Assignment:
Please set down, exactly, the line with "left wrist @" and all lines that follow it through the end of the records below.
Material shown below:
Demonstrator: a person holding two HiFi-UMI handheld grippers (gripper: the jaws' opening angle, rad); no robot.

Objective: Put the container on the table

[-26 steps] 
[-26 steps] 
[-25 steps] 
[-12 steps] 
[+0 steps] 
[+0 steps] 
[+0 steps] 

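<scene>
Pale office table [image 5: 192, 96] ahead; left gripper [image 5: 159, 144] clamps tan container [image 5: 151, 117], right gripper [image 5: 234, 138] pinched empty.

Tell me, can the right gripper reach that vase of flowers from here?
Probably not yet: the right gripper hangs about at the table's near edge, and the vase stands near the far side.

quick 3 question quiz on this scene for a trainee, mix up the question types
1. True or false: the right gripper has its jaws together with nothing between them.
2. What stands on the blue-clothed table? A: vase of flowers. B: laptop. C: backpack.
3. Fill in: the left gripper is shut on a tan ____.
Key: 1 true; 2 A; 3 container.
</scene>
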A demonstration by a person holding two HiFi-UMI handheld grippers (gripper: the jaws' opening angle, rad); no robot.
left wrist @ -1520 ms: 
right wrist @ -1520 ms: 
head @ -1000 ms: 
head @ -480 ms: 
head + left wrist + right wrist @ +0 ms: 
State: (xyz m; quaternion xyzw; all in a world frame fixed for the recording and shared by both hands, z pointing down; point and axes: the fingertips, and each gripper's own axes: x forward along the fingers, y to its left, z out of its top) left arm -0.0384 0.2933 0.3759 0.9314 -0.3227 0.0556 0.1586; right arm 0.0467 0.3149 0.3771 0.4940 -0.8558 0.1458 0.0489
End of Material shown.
Result of this exercise:
left wrist @ -1520 ms: 
right wrist @ -1520 ms: 
head @ -1000 ms: 
head @ -480 ms: 
head + left wrist + right wrist @ +0 ms: 
State: (xyz m; quaternion xyzw; all in a world frame fixed for the recording and shared by both hands, z pointing down; point and axes: the fingertips, and each gripper's own axes: x forward along the fingers, y to its left, z out of its top) left arm -0.0384 0.2933 0.3759 0.9314 -0.3227 0.0556 0.1586; right arm 0.0467 0.3149 0.3771 0.4940 -0.8558 0.1458 0.0489

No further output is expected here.